Frustrated with the finickiness of the spaghetti prototype, I spent some time last evening buzzing out and resoldering wires on the prototype board. I found a few questionable places that could have been contributing to the problem and tightened up connections.
Another cause of the possible flakiness: the 68B09E that I'm using in the machine socket was desoldered from a CoCo 3 years ago. The pins are noticeably shorter and the contacts they make into the machine socket holes in some places are questionable. I flared out the pins slightly so that they would make a better contact in the holes and seated the microprocessor more firmly.
After that, I placed the prototype back in the 6502C socket on the Atari XEGS and things seemed more stable. I loaded a bootfile into ROM, booted NitrOS-9 and left the debug command running all night long.
This morning I arrived in the office to find that the prompt was still showing, the video was still sane, and the XEGS was still up and running. So it appears that the rework I did on the prototype cleared up those issues.

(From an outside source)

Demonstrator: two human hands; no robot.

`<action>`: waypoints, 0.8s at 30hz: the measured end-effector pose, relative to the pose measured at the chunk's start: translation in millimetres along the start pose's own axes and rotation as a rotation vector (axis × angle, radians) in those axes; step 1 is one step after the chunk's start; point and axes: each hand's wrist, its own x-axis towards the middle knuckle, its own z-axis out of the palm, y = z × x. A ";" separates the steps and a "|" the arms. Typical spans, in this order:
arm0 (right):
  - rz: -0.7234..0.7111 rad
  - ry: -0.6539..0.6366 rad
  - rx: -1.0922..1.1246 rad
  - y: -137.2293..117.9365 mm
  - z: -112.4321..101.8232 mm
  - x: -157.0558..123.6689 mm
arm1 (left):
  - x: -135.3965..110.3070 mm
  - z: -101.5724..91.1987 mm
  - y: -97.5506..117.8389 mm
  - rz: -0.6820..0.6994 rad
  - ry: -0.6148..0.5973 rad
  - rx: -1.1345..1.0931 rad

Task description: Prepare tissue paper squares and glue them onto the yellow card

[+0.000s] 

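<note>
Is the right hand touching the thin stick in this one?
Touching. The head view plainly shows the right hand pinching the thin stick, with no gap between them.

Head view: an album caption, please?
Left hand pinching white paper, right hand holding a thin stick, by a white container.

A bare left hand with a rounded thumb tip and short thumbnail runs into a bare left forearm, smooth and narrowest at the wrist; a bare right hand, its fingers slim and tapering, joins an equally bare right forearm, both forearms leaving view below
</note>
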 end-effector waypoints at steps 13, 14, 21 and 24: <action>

Another accomplishment was to finally sort out the clock problems that I was having with NMI. It turns out that it was a simple coding error, and I fixed it right up. Now, clock module is called during the kernel's initialization. The clock sets up a vector, then tells the ANTIC to fire off an NMI every vertical blanking interval (1/60 of a second). The vector routes the NMI to a short handler which then redirects it to the vector that was populated by the clock module. This vector handles the software clock (increments seconds, then minutes, then days, and so on), and also polls the virtual interrupt table, a feature that NitrOS-9 has for devices to use the clock interrupt as a pseudo-interrupt source. So now NMIs are firing 60 times a second and keyboard interrupts are working along with that.
With all of that activity going on and the computer staying up strong for 12 hours running, I would say that things are looking quite well.